Every line that holds the word "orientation" needs to be copied from the data below.
··· EXTRACTED ENTRIES ···
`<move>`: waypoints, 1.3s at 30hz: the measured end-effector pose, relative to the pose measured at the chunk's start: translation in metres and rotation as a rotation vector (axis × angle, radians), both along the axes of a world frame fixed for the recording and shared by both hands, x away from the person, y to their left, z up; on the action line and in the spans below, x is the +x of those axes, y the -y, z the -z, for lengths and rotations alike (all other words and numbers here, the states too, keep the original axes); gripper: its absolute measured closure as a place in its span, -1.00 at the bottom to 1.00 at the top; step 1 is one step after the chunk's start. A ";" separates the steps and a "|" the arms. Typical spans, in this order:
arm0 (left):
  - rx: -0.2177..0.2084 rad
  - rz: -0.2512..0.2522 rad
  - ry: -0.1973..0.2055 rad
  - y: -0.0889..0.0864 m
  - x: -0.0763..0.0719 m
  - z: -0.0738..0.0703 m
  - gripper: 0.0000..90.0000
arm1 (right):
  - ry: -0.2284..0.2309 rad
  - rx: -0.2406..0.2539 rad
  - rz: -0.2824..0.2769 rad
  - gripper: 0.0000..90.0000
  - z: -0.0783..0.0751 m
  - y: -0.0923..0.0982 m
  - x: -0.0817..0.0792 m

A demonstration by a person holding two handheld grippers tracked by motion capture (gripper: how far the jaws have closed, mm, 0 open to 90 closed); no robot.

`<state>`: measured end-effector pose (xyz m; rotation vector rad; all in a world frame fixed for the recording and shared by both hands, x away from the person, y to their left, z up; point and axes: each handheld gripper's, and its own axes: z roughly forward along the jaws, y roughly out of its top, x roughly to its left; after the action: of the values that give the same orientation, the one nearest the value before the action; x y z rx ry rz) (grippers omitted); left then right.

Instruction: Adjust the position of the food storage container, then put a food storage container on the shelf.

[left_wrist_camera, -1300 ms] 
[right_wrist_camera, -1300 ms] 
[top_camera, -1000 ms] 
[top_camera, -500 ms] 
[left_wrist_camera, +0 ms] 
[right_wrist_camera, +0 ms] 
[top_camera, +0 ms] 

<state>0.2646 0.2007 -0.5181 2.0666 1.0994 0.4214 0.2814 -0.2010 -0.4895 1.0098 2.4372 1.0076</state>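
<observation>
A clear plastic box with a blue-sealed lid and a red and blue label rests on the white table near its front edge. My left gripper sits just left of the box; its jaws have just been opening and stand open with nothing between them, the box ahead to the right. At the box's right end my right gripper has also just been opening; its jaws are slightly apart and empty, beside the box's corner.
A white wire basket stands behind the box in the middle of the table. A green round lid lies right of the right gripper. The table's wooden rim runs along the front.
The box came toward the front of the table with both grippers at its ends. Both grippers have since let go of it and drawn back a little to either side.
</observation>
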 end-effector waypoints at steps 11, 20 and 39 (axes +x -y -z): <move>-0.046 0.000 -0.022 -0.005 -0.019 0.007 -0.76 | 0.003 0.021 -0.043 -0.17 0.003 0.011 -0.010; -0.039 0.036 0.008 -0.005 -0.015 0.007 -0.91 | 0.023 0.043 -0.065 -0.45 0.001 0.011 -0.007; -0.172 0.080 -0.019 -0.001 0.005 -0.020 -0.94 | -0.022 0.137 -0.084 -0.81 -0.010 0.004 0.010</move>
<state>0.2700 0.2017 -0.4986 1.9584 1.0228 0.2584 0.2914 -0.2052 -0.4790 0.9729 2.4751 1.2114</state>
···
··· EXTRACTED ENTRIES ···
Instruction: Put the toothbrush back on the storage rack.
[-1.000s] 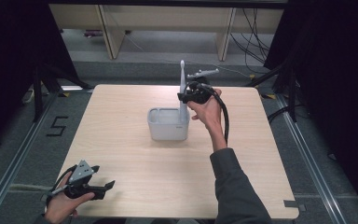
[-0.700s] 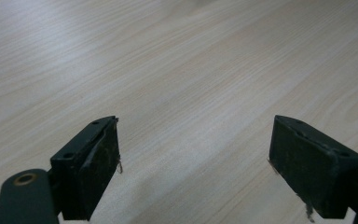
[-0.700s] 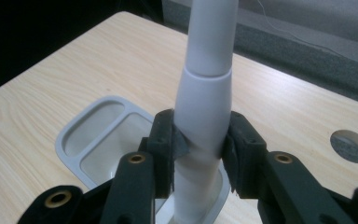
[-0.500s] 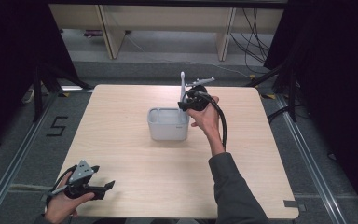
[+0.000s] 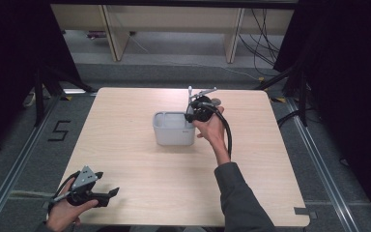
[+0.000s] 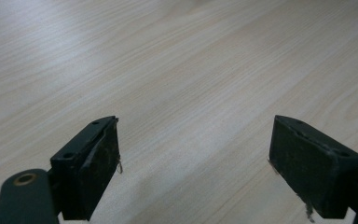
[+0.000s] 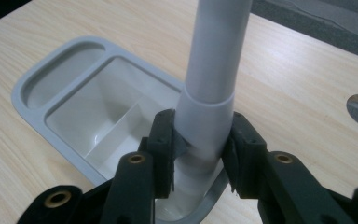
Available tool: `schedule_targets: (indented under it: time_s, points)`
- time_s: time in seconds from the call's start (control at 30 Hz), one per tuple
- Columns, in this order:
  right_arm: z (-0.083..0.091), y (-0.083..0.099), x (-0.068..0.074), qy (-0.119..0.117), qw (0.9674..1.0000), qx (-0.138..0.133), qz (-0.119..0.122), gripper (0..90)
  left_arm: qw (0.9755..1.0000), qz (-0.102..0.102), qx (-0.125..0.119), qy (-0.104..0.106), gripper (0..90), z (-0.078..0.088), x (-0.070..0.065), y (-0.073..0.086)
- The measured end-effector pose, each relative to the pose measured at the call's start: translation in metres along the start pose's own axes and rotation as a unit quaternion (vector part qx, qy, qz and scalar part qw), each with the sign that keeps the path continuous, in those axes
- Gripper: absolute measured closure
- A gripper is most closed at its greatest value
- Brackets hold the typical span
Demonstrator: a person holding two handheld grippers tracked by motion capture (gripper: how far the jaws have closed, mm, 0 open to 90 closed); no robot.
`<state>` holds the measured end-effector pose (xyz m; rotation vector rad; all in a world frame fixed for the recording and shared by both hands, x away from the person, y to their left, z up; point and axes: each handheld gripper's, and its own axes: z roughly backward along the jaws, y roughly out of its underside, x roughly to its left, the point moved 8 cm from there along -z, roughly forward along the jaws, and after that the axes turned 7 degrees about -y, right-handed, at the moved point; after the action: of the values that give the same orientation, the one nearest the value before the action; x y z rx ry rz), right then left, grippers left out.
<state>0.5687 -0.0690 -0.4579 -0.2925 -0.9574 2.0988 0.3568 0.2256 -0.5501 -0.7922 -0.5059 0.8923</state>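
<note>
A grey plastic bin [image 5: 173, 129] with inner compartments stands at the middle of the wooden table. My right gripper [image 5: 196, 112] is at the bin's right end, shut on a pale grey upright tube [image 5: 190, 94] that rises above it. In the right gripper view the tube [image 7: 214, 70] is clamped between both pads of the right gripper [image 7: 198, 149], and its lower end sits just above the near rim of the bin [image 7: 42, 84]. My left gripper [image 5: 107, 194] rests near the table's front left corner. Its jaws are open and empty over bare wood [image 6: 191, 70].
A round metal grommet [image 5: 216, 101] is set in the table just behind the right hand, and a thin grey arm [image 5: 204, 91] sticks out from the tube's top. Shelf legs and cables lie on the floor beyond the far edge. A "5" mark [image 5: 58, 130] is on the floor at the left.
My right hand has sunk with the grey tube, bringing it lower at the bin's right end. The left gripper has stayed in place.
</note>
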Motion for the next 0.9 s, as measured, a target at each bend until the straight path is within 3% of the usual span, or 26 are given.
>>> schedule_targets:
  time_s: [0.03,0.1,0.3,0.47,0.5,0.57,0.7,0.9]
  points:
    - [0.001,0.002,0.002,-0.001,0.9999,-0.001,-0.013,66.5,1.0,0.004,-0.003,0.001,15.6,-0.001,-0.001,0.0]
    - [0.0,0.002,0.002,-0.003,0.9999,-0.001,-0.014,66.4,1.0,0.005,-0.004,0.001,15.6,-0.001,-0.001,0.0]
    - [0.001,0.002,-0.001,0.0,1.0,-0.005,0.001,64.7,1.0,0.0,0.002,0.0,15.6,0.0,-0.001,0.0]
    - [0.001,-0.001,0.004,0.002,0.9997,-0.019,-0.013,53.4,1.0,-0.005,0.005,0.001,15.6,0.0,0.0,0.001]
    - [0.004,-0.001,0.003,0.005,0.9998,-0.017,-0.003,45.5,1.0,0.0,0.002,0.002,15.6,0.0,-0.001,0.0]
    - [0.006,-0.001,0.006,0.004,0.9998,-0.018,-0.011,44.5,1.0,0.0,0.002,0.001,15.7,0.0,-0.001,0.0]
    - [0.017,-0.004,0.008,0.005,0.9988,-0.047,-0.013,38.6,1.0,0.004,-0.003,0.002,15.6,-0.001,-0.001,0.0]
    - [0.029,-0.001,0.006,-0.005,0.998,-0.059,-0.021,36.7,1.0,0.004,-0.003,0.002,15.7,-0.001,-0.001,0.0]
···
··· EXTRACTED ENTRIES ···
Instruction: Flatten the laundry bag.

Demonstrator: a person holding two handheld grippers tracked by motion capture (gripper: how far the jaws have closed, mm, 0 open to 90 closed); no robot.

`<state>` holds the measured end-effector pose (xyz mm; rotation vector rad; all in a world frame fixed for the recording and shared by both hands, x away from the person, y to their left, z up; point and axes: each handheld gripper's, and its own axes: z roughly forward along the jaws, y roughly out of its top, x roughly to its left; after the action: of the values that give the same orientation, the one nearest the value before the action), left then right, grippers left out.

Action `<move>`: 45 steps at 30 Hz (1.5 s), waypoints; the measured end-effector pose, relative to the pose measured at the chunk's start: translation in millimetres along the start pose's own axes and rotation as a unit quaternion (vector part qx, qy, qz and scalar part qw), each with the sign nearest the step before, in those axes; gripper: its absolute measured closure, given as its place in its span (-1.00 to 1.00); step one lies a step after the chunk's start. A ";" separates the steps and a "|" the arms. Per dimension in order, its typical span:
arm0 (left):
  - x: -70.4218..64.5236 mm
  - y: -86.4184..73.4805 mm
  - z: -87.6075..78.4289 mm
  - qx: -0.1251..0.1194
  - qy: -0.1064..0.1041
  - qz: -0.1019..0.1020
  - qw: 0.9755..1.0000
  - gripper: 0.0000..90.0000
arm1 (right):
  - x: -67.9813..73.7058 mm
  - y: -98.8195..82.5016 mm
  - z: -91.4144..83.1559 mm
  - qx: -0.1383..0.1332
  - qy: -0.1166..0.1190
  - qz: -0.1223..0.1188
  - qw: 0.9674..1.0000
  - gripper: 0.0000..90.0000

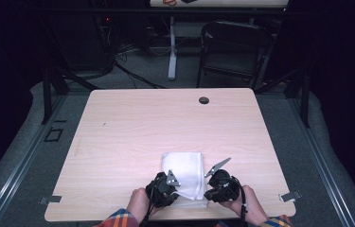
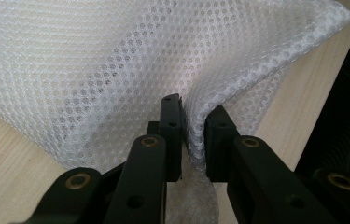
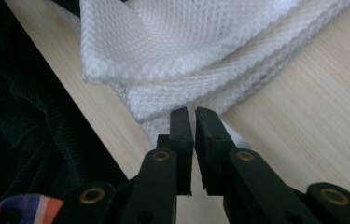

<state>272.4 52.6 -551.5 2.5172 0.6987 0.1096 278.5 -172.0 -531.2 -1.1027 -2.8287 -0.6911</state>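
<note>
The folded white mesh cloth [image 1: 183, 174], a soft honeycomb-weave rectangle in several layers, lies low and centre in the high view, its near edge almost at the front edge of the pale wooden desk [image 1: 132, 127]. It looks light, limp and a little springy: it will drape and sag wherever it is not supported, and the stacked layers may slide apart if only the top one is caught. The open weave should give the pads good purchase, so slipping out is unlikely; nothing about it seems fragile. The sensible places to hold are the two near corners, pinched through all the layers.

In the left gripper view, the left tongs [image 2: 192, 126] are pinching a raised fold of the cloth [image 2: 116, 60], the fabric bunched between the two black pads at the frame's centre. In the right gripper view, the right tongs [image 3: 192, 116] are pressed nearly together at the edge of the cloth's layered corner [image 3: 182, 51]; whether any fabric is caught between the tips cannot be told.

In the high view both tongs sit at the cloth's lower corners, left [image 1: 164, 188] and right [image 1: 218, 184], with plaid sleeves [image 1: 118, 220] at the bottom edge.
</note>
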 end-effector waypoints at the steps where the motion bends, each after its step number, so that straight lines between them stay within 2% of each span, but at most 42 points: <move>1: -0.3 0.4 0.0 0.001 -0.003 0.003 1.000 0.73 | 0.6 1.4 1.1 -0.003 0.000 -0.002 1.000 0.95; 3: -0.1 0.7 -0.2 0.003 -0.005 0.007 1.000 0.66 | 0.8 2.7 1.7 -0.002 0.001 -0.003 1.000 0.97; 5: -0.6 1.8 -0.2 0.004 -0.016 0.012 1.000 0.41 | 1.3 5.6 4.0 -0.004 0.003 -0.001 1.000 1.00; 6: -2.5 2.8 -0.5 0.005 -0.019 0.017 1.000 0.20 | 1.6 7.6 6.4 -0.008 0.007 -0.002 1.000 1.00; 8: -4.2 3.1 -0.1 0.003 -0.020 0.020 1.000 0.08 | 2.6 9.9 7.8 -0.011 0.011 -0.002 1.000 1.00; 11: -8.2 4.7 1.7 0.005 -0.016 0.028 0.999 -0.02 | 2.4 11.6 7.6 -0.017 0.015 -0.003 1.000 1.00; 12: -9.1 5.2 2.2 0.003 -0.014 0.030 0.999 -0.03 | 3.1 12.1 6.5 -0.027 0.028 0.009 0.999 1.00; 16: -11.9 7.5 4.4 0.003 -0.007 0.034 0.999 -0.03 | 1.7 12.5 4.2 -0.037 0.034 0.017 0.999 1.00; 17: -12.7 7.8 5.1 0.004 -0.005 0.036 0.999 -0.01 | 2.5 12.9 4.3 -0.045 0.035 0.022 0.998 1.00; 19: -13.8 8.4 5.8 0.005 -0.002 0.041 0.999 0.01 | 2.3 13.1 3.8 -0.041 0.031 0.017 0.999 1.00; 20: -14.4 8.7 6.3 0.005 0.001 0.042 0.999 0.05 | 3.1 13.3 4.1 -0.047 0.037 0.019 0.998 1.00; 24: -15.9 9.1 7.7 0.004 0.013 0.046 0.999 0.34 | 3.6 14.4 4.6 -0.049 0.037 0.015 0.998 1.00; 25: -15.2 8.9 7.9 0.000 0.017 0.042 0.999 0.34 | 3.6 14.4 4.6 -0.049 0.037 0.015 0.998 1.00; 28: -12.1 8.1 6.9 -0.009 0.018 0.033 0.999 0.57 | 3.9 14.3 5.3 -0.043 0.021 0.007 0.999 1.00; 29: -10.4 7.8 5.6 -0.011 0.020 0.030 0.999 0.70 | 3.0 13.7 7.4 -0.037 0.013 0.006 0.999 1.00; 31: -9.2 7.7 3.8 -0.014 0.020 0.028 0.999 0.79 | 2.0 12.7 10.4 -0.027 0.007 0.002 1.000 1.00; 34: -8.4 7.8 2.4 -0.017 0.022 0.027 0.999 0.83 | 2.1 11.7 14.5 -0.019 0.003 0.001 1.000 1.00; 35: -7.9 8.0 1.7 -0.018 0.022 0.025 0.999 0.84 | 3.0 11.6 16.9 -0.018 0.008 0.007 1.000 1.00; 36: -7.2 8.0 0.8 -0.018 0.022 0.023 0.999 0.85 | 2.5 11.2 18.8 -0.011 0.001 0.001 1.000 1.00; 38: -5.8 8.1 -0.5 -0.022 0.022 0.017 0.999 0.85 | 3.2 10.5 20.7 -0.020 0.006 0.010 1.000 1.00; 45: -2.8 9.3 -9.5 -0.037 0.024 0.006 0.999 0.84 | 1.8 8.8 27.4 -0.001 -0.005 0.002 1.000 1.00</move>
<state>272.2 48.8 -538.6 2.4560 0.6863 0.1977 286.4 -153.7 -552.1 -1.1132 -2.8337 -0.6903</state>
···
__EXPECTED OUTPUT__
`<state>`: measured end-effector pose (xyz m; rotation vector rad; all in a world frame fixed for the recording and shared by both hands, x away from the person, y to their left, z up; point and axes: each handheld gripper's, and its own axes: z roughly forward along the jaws, y roughly out of its top, x roughly to its left; after the action: of the values that give the same orientation, the one nearest the value before the action; x y z rx ry rz) (grippers omitted); left then right.
`<state>` holds the measured end-effector pose (xyz m; rotation vector rad; all in a world frame fixed for the recording and shared by both hands, x away from the person, y to their left, z up; point and axes: each handheld gripper's, and its own axes: z roughly backward along the jaws, y roughly out of its underside, x roughly to its left, the point moved 8 cm from there along -z, roughly forward along the jaws, and after that the axes turned 7 degrees about -y, right-handed, at the moved point; after the action: of the values that give the same orientation, the one nearest the value before the action; x y z rx ry rz), right then left, grippers left out.
`<state>` holds the measured end-effector pose (xyz mm; rotation vector rad; all in a world frame fixed for the recording and shared by both hands, x away from the person, y to their left, z up; point and axes: each handheld gripper's, and its own axes: z roughly forward along the jaws, y roughly out of its top, x roughly to its left; after the action: of the values that give the same orientation, the one nearest the value before the action), left then right, grippers left out.

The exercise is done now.